This report tries to analyze and value the share of Qantas Airways limited from the perspective of a potential investor. The report has used share valuation techniques to put a value on the share of the company and recommends whether a potential investor should invest in the company at the prevailing market price or not. The report doesn’t directly suggest an existing investor’s about offloading his/her investment in the company or keep sticking to it.
The report has employed a top-down approach to sharing valuation – it starts with economic analysis, proceeds to industry analysis and finishes at fundamental or company analysis followed by the limitations of the analysis and recommendations. Economic analysis is suggestive of a slowing down in the Australian economy due to rising inflation and food prices. Interest rates are expected to stay the same in the current year amid fears of a serious economic slump. Overall, the Australian economy is still well placed as compared to its western counterparts and is expected to be resilient on...

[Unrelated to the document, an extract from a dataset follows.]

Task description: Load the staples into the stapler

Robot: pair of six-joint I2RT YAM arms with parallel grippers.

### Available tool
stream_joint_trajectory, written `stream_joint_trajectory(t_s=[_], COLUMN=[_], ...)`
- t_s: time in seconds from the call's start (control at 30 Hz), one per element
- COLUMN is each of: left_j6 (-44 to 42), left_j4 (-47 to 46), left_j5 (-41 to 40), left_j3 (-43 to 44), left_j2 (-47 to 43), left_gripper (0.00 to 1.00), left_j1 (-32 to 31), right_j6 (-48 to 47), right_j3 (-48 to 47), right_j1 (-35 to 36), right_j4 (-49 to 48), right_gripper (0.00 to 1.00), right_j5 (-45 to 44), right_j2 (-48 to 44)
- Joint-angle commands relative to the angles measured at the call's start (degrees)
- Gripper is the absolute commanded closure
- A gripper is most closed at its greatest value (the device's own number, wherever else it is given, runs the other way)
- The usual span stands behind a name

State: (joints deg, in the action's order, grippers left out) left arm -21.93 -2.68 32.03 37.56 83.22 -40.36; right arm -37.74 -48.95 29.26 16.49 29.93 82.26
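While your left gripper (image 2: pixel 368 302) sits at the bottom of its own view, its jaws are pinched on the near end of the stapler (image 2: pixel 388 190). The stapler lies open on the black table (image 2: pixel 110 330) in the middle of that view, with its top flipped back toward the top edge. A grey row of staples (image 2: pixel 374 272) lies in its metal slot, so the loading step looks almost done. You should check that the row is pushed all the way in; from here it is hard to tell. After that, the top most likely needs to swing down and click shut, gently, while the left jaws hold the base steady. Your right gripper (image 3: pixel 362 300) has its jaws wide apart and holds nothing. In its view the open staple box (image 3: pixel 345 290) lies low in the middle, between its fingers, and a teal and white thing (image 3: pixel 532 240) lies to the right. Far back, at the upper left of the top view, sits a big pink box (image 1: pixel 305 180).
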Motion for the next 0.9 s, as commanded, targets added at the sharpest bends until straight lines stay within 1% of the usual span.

the back of commodities export to China and India. Australian air transport industry has been fiercely competing after the advent of so-called budget airlines and the deregulation which started in the early 1990s. Qantas is still the leading player but is facing intense competition from Virgin Blue on the domestic front and Air New Zealand, Emirates and Singaporean Airlines.

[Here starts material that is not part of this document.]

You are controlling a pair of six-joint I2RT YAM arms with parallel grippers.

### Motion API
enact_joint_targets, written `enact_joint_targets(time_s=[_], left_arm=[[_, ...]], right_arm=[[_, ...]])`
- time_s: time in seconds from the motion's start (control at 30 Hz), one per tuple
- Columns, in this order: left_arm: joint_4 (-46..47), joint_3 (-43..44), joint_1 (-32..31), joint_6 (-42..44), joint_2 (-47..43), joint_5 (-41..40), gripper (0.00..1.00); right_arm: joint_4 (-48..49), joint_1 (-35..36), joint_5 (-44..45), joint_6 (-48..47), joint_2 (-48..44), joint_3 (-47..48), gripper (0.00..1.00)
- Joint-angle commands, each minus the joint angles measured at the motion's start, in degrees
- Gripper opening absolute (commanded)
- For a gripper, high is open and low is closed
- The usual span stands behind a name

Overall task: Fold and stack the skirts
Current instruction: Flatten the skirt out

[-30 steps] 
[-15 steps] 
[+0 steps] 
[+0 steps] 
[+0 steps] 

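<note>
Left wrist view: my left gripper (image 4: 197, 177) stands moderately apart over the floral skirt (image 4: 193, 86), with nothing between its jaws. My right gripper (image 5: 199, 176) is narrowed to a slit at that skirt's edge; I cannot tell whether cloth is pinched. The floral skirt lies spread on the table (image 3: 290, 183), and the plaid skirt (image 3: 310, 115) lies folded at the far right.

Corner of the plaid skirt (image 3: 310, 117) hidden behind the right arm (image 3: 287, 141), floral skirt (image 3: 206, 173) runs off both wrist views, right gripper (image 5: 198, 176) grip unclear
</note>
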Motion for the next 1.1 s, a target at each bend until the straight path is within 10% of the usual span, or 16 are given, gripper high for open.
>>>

The competition is expected to further escalate and would result in an increasing number of people traveling by air than the conventional modes of transport. The report has employed a dividend valuation model and price-earnings approach to the valuation. The dividend valuation model’s constant growth version has been used in the report whereas the simple P/E multiples approach has been used to add credibility to the dividend valuation model’s results. For the dividend valuation model, we have used the historical financial data from the company’s annual reports for 2005, 2006 and 2007.

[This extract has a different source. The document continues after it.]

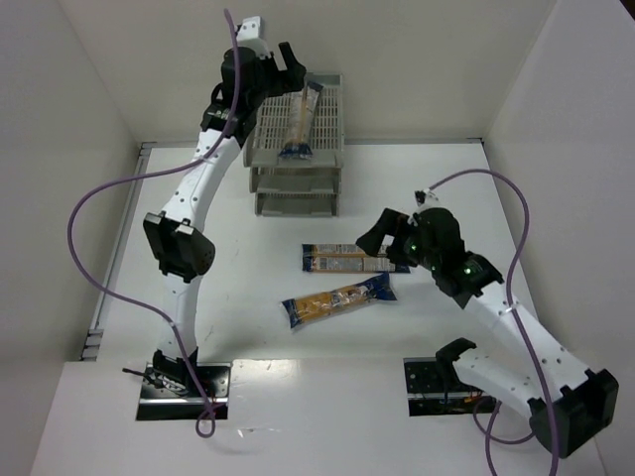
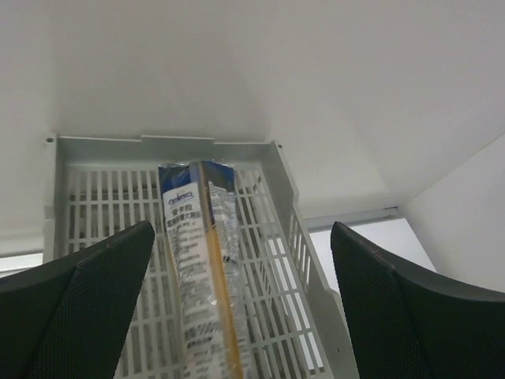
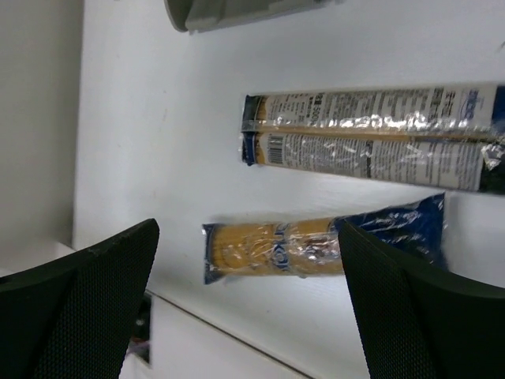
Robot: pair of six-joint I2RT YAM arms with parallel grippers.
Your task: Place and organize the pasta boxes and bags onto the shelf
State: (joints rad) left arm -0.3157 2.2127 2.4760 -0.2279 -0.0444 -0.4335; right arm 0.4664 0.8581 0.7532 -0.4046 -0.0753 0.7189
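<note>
Pasta is what you are putting away, and one pack [image 2: 201,260] already lies in the top tray [image 2: 102,154] of the shelf [image 1: 298,203]. It runs front to back down the middle, flat on the slots, so there is room on both sides of it for more.

Your left gripper [image 2: 241,237] hangs over that tray. Its fingers [image 2: 79,308] are spread wide, one on each side of the pack, and they hold nothing. I think this pack is done, and wide fingers mean the arm can pull away without dragging it.

Two more packs lie on the table [image 1: 446,178], in front of the shelf. The longer one [image 1: 347,260] lies straight across. The other [image 1: 337,300] lies just beside it, nearer to you and a bit slanted.

Your right gripper [image 3: 248,229] hovers above these two. Its fingers are wide apart too, and empty. It looks ready to come down on one. Grab across the thin side, near the middle, so the pack does not droop.
</note>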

Capital Asset Pricing Model (CAPM) has been employed to calculate the expected rate of return of the company which is then used in the constant growth dividend model to calculate the intrinsic value and ascertain whether the share is overvalued r undervalued in the market. Fundamental analysis suggests that the company is one of the top brands of Australia and is facing an intense competition from the low cost carriers like Virgin Blue and Tiger Airways. It has tried to compete with these budget airlines in their own territory by establishing a low cost carrier subsidiary JetStar. The company has been over reliant on debt and has taken on high financial risk in order to produce good results for the shareholders and it might be in trouble if it is unable to maintain its strategic advantage over the rivals.Based on our analysis, we have concluded that the company’s share has been over valued by the market. Therefore, we recommend to risk-averse investors to stay away from company a
long as it’s market price is above the intrinsic value calculated by us.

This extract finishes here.